Raden mas Garendi kemudian dijuluki sebagai Sunan Kuning oleh para pengikutnya. Selain karena banyak pengikutnya yang berkulit kuning (Tionghoa), juga karena orang Tionghoa menyebutnya sebagai 'cun ling' atau " panglima tertinggi "

Sejak saat itu, pertempuran demi pertempuran dilakoni oleh koalisi Jawa-Tionghoa. Mei 1742, komposisi pasukan Jawa-Tionghoa terdiri dari seribu prajurit Jawa dan seribu prajurit Tionghoa. Perkembangan selanjutnya, komposisi pasukan Jawa menjadi lebih banyak ketimbang Tionghoa.

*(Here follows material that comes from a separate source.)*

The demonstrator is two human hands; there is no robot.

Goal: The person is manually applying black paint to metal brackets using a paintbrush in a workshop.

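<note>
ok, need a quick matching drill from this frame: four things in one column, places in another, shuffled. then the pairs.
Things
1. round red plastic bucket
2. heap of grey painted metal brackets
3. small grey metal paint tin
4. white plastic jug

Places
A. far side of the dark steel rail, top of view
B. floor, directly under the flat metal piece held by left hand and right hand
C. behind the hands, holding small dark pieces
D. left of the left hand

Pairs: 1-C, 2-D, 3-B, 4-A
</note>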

Pada Juni 1742, Sunan Kuning dan pasukannya menuju Kartasura. Laskar Tionghoa dipimpin panglimanya bernama Gouw Oen Tik, Liem Ma xian, dan Phi Hou liong. Laskar Jawa di bawah komando Kertawirya, Wirajaya, dan Martapuro.

"Sunan yang masih remaja ( belum ada 17 th ) tersebut dikawal oleh Patih Mangunoneng, Kapitan Sepanjang, dan Singseh. Mereka bertempur di Salatiga hingga Boyolali," 

30 Juni 1742, pasukan Sunan Kuning menjebol Keraton Kartasura, menjebol dalam arti sebenarnya. Jebolan tembok Istana itu bahkan bisa dilihat sampai sekarang.

Konon, tembok Istana itu berhasil dilubangi karena pasukan Sunan Kuning menggunakan meriam. Orang Tionghoa merupakan ahli dalam urusan mesiu.

Suasana Keraton Kartasura mendadak kacau dan luluh lantak karena digeruduk pasukan Jawa-Tionghoa. Pakubuwana II dan keluarganya melarikan diri dari keraton lewat pintu belakang.

Mereka semua dievakuasi oleh Kapten Van Hohendorff bersama pasukan VOC. Mereka mengungsi ke arah Magetan via Gunung Lawu.